REST API: Does validation on identifiers break encapsulation?

Question

I figured I'd post here to get some ideas/feedback on something I've come up against recently. The API I've developed has validation on an identifier that's passed through as a path parameter: e.g. /resource/resource_identifier

There are some specific business rules as to what makes an idenfier valid and my API has validation which enforces these rules and returns a 400 when that's violated.

Now the reason I'm writing this is that I've been doing this sort of thing in every REST (ish) API I've ever written. It's kind of ingrained in me now but ecently I've been told that this is 'bad' and that it breaks encapsulation. Furthermore, it does this by forcing a consumer to have knowledge about the format of an identifier. I'm told that I should be returning a 404 instead and simply accept anything as an idenfier.

We've had some pretty heated debates about this and what encapsulation actually means in the context of REST. I've found numerous definitions but they aren't specific. As with any REST contention it's hard to substantiate an argument for either.

If StackOverflow would allow me, I'd like to try and gain a concensus on this and why APIs like Spotify for example, use 400 in this scenario.

score 2 · Answer 1 · answered Oct 31 '22 at 15:15

I've been doing this sort of thing in every REST (ish) API I've ever written. It's kind of ingrained in me now but recently I've been told that this is 'bad'

In the context of HTTP, it is an "anti-pattern", yes.

I'm told that I should be returning a 404 instead

And that is the right pattern when you want the advantages of responding like a general purpose web server.

Here's the point: if you want general purpose components in the HTTP application to be able to do sensible things with your response messages, then you need to provide them with the appropriate meta data.

In the case of a target resource identifier that satisfies the request-target production rules defined in RFC 9112 but is otherwise unsatisfactory; you can choose any response semantics you want (400? 403? 404? 499? 200?).

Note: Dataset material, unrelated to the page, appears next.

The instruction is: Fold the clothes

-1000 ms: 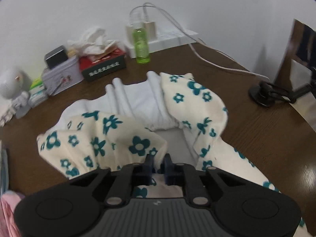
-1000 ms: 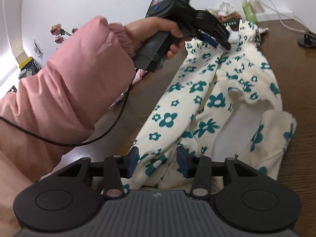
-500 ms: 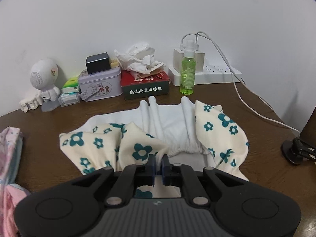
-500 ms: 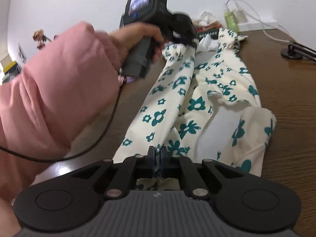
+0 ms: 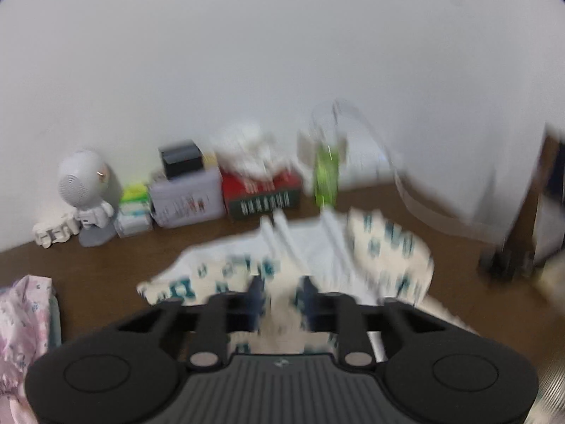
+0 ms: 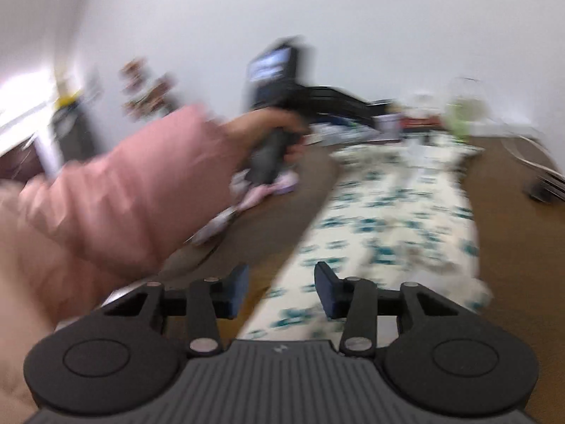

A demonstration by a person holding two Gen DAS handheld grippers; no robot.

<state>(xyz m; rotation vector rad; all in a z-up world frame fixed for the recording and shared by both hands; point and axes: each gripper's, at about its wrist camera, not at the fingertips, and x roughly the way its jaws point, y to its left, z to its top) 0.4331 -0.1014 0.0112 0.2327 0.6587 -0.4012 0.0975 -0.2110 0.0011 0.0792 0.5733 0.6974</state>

But if you choose 404, then general purpose components will know that the response is an error that can be re-used for other requests (under appropriate conditions - see RFC 9111).

why APIs like Spotify for example, use 400 in this scenario.

Remember: engineering is about trade offs.

The benefits of caching may not outweigh more cost effective request processing, or more efficient incident analysis, or ....

It's also possible that it's just habit - it's done that way because that's the way that they have always done it; or because they were taught it as a "best practice", or whatever. One of the engineering trade offs we need to consider is whether or not to invest in analyzing a trade off!

An imperfect system that ships earns more market share than a perfect solution that doesn't.

Roman Vottner · Answer 2 · 2022-10-31T14:59:04.140

While it may sound natural to expose the resource internal ID as ID used in the URI, remember that the whole URI itself is the identifier of a resource and not only the last bit of the URI. Clients are usually also not interested in the characters that form the URI (or at least they shouldn't care about it) but only in the state they receive upon requesting that from the API/server.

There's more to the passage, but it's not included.